In 1884, Rodolphe and his brother, Aristide, as well as Paul Trévigne, Arthur Estèves, and Louis André Martinet, as a part of a group called L'Union Louisiannais, reopened the Couvent School. Both Desdunes brothers served on the board of directors and Rodolphe also taught.[14] In 1887, a French-language weekly paper was produced in New Orleans under the same name (L'Union Louisiannais) with Eugene Lucy (president), Homer Plessy (Vice President), Rodolphe Desdunes (recording secretary and solicitor), Pierre Chevalier (treasurer), and O. Bart (solicitor).[15] In 1889, Martinet formed the Republican newspaper, the Crusader, and Desdunes was a frequent contributor. Publishing in both French and English, the Crusader took up the civil rights cause.

Desdunes was a part of the American Citizens' Equal Rights Association of Louisiana in 1890, protesting to the state assembly against legislation that imposed second-class status on blacks.[16] He also wrote for other papers in Louisiana, such as the Business Herald in Donaldsonville in 1904.[17]

Comité des Citoyens

Desdunes was incensed by the 1890 Separate Car Act, writing in an 1891 letter to the editor in the Crusader, "Among the many schemes devised by the Southern statesman to divide the races, none is so audacious and so insulting as the one which provides separate cars for black and white people on the railroads running through the state. It is like a slap in the face of every member of the black race, whether he has the full measure or only one-eighth of that blood."[18] Aristide, Rodolphe and Daniel Desdunes, Louis Martinet, Eugene Luscy, Paul Bonseigneur, L. J. Joubert, P. B. S. Pinchback, Caesar Antoine, Homer Plessy and others formed the Comité des Citoyens to organize black civil rights efforts. Rodolphe enlisted his eldest son, Daniel, to violate the act to allow for its challenge in the courts. On February 24, 1892, Daniel boarded a train bound for Mobile, Alabama. While stopped at the corner of Elysian Fields and Claiborne in New Orleans, Daniel was arrested. However, Judge John Howard Ferguson ruled that the Separate Car Act could not be enforced for interstate travel because the US Constitution granted the federal government the authority to regulate only interstate travel and commerce.

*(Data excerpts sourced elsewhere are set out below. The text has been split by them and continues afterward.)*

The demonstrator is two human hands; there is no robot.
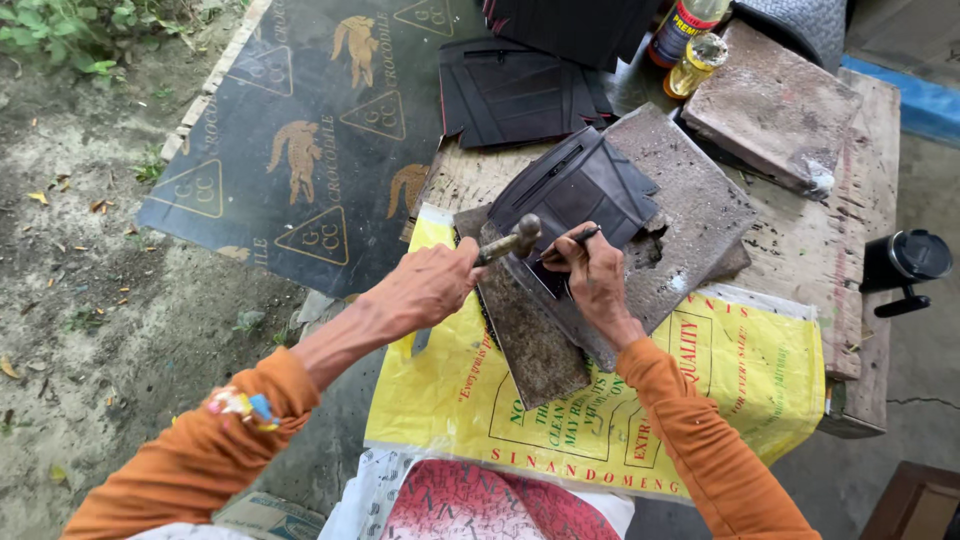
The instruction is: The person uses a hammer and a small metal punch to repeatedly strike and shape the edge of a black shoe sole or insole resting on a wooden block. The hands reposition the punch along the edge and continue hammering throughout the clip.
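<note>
Where the counter (860,200) ends at left, open dirt ground (90,300) beyond a dark printed sheet (300,130). Left hand (425,285) clenched round a hammer (510,240); right hand (590,270) pinching a black tool (578,238) against dark leather (575,185) on a stone slab (690,205). Yellow sack (740,370) beneath. Bottles (690,40) cut off at top.

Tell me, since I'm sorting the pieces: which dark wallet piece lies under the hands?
The dark wallet piece on the grey stone slab, pinned by the right hand; the other piece lies untouched farther back.
</note>
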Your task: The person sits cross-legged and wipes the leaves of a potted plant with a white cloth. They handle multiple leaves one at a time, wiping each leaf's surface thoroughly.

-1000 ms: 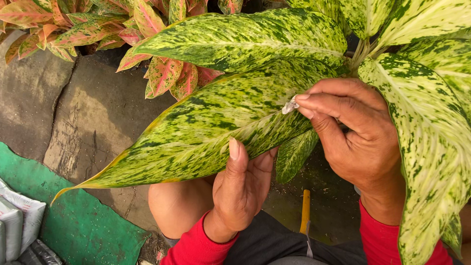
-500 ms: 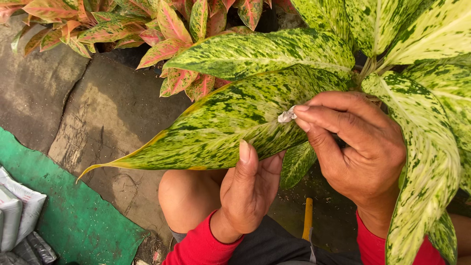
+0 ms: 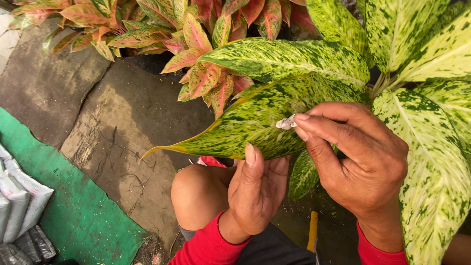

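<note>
Two hands on speckled leaf (image 3: 255, 122), wad (image 3: 285, 122) between right fingertips (image 3: 300, 118).

Left hand (image 3: 257, 194) cupped upward, right hand (image 3: 360, 167) pinching.

Left hand (image 3: 255, 194) fingers hidden under speckled leaf (image 3: 255, 122); yellow handle (image 3: 312, 230) cut off.

Left hand (image 3: 255, 196) under leaf (image 3: 255, 122) (right hand (image 3: 358, 167) on top).
</note>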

The Comité then challenged the law again, this time focusing on intrastate travel, and Plessy volunteered to break the law.[1] Luscy, Bonseignure, Rodolphe Desdunes, Joubert, and Martinet secured Plessy's release on bail that same day.[19] When the case, Plessy vs. Ferguson, finally reached the U. S. Supreme Court in 1896, it was found that Plessy's rights had not been violated, Desdunes writing, "our defeat sanctioned the odious principle of the segregation of the races." The Comité des Citoyens activists Albion Tourgee and James C. Walker defended in both cases. About that time, both the Comité and the Crusader disbanded.[1]

Historian and poet

To the French High Commission (Hommage de la population de couleur/ tribute from the coloured people.)

Messieurs:
Sirs, Heros, Vous qui Venez de la France lointaine,
You Heroes, you coming from distant France,

Vous, defenseurs du droit et de la libert[é];
You defensors of the rule of law and liberty,

Des humbles descendants de la race Africaine,
You humble descendants of the African race

Veuillez bien accueillir l'hommage merit[é]
Please receive this well deserved tribute

Nous, aussi, nous voulons temoigner a la France,
We as well, we want to entrust France

Au nom de l'avenir, du present, du pass[é],
In the name of the future, the present and the past

Nos sinceres souhaits, notre reconnaissance,
With our sincere wishes and gratitude,

Tel que, de tous les temps, notre ame la pense.
As, for all times, our soul conceives it.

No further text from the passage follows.